On the morning of his birthday, Samuel Builds-the-Fire—grandfather to Thomas, and a visionary storyteller himself—dresses and readies for work. He is a maid at a motel in Spokane. He makes very little money, but takes pride in his work. Though his walk from his apartment to the motel only takes five minutes, he leaves home half an hour early. He has not received any cards or letters from his children, who are scattered all over the country, and though he is “hurt some, he [understands] that his children [are] busy, busy, busy.” When Samuel arrives at work, his manager pulls him aside to the back office, where he lets him go from his job. Samuel takes his severance check and leaves.
Samuel is an innocent; he takes great pride in his middling job, he makes excuses for his selfish children, and he shoulders every slight with acceptance and understanding. Despite being an older man, his naïveté is remarkable, and provides a setup for Samuel’s indoctrination into the ways of the world.
Samuel heads to the Midway Tavern, where he knows “all the Indians drink in eight-hour shifts.” Samuel considers the idea that God is just the planet’s maid. Samuel has never been fired and has never been in a bar or had a drink of alcohol. He sits down in the bar and asks for a menu. The bartender, laughing, serves him a beer. Samuel takes a drink, and thinks: “I understand everything.”
Samuel, though aware of the effects that alcohol can have, puts himself in the line of fire anyway, and succumbs to the alluring escape from his problems that alcohol offers.

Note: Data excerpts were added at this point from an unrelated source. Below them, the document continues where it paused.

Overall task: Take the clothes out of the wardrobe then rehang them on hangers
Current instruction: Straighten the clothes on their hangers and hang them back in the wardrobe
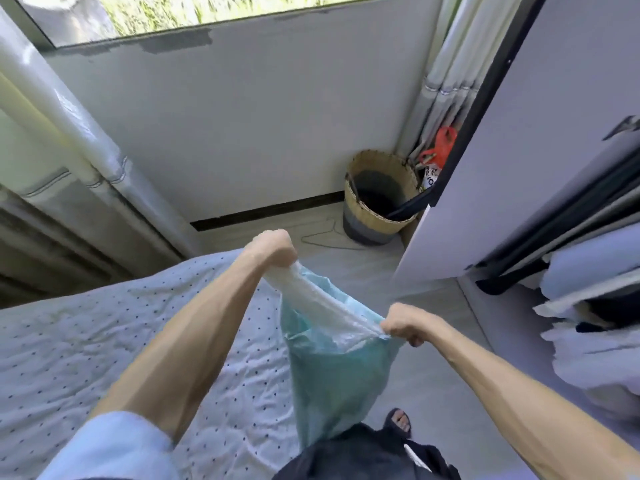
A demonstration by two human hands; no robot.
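Left hand [273, 249] and right hand [403, 323], held apart, each grip the teal garment [332, 368] by its top edge; fingers hidden, hem cut off behind dark clothing.

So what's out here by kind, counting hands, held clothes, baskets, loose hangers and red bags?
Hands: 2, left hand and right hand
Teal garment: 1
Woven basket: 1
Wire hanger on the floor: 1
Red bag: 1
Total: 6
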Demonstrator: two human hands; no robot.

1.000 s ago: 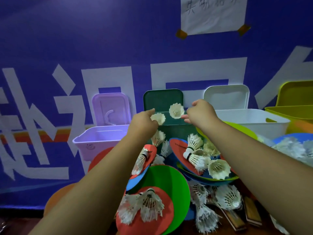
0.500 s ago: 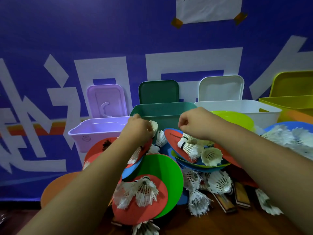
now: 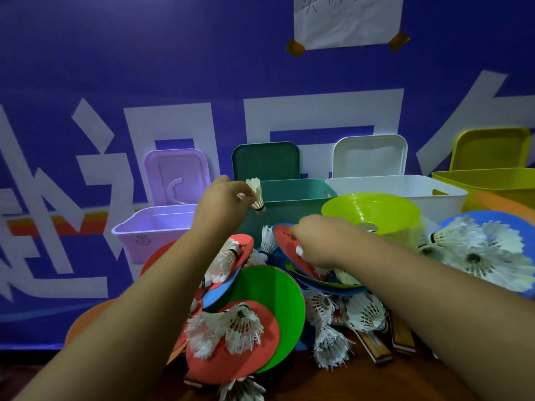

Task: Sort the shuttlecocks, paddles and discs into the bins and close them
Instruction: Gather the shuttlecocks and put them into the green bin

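Observation:
My left hand [image 3: 223, 204] pinches a white shuttlecock [image 3: 256, 195], held up at the left front corner of the open green bin [image 3: 295, 195]. Lower down, my right hand [image 3: 315, 244] is curled over the red disc [image 3: 282, 235] in the pile. A white cork tip shows between its thumb and fingers, and the rest of that shuttlecock is hidden. More shuttlecocks [image 3: 228, 328] lie on overlapping red and green discs [image 3: 272, 290] near me. Wooden paddle handles [image 3: 401, 334] poke out at the lower right.
Against the blue banner wall a lilac bin [image 3: 150, 227], a white bin [image 3: 405, 186] and a yellow bin [image 3: 492, 180] stand open, lids upright behind them. A lime cone disc [image 3: 373, 209] leans on the white bin. At right, a blue disc [image 3: 451, 224] carries several shuttlecocks.
My left hand has risen from the pile with a shuttlecock toward the green bin. My right hand has dropped from the bin onto the red disc's shuttlecocks.

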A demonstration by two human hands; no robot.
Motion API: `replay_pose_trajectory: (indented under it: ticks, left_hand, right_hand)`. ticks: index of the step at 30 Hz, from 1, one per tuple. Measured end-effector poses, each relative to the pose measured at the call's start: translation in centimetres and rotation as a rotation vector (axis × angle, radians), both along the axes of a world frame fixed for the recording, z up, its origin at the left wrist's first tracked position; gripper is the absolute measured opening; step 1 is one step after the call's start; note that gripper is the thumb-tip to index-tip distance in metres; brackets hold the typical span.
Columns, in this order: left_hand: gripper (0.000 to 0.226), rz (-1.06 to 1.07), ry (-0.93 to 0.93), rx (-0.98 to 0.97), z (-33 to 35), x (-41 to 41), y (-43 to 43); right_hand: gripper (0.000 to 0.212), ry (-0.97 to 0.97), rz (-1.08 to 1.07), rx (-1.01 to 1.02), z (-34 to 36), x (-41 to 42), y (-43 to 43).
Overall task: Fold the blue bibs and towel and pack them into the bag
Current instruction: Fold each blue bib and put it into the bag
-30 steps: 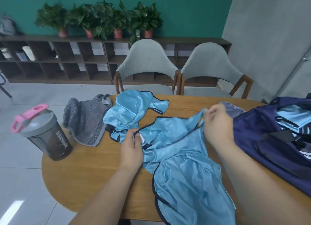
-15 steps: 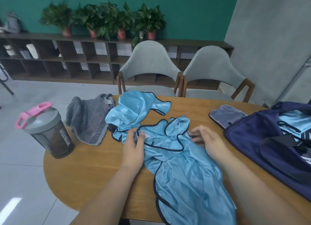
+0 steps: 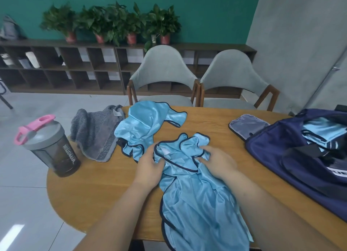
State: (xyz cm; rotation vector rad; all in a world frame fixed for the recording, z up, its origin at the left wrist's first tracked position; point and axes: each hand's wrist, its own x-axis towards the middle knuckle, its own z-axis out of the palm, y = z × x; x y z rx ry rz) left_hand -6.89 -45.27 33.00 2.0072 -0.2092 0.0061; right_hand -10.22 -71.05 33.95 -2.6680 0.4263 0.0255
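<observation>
Between the two hands, on the tabletop (image 3: 93,194), lies a blue bib (image 3: 197,203). Its collar end is bunched and its body trails back toward the person. The left hand (image 3: 150,168) pinches the collar trim between thumb and fingers. The right hand (image 3: 217,160) rests on the bunched shoulder, fingers loosely straight. Just beyond the left hand sits a second crumpled bib (image 3: 142,123), with the grey towel (image 3: 95,134) further left. Right of the right hand stands the navy bag (image 3: 300,157), unzipped, with folded blue cloth (image 3: 323,130) inside.
</observation>
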Motion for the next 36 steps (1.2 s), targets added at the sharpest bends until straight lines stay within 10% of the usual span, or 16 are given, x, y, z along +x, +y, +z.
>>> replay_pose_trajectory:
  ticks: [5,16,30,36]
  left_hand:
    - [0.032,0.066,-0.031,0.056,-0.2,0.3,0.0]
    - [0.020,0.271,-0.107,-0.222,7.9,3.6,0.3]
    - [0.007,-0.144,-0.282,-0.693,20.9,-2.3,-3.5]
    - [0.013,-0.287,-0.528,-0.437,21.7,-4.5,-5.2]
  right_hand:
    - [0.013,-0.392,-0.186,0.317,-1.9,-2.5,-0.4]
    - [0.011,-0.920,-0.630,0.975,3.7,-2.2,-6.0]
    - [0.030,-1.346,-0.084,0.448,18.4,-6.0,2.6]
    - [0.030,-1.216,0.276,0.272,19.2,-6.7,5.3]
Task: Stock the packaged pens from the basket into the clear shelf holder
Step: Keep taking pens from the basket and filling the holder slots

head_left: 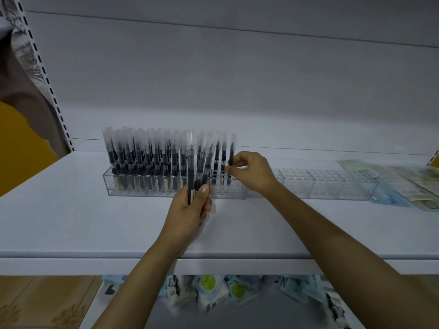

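A long clear holder [308, 186] with rows of holes lies across the white shelf [71, 222]. Its left part is filled with several upright packaged black pens [147, 160]. My left hand [190, 212] grips a bunch of packaged pens [199, 162] upright in front of the holder. My right hand [251, 172] pinches a single packaged pen [231, 160], which stands in the holder at the right end of the filled rows. The basket is not in view.
Flat packaged goods [399, 184] lie on the shelf right of the holder. A lower shelf holds small packets with green dots [221, 290]. A slotted shelf upright [45, 74] stands at the left, with a yellow panel [19, 150] beside it.
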Motion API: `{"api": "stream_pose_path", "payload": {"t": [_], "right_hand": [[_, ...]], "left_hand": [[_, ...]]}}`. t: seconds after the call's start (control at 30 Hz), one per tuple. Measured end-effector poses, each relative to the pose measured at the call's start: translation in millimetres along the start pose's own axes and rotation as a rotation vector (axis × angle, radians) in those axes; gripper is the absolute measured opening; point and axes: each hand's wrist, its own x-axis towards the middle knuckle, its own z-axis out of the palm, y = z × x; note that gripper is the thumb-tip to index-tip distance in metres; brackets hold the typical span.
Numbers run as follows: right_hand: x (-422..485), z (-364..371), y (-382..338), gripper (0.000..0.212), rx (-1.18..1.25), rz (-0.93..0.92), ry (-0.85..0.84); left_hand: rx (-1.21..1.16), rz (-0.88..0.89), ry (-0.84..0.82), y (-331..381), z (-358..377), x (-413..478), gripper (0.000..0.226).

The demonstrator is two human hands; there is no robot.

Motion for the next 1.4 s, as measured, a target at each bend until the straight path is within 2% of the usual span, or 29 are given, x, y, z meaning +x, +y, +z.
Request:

What he “understands” is left unclear, but it its perhaps the brief consolation from general misery that so many Native people have found in alcohol.
Samuel reveals that he never drank for fear it would “corrupt his stories,” which he used as a way to “make [the] worlds” of his friends, children, and grandchildren “into something better.” Now, though, his children have left him alone, and all of his friends have died. No one has time for his stories and visions anymore.
Samuel clung for so long to the power his stories held. Now, in the throes of the pain, isolation, and loss that the dissolution of his power as a storyteller has brought on, he surrenders to vice, unable to believe any longer in the value of his stories.
Samuel stays in the bar until closing time. Then he staggers through Spokane, drunk and alone, and falls “face down” onto the Union Pacific Railroad tracks. He can hear a train’s whistle approach and feel the tracks vibrate beneath him. Samuel closes his eyes, “pretending to be asleep.”
Samuel, with nothing, he feels, left to live for, puts himself in the path of an oncoming train and does nothing to move or escape. The railroad again calls back to historical and cultural suffering, as it was an early marker of white expansion into and “development” of Native lands.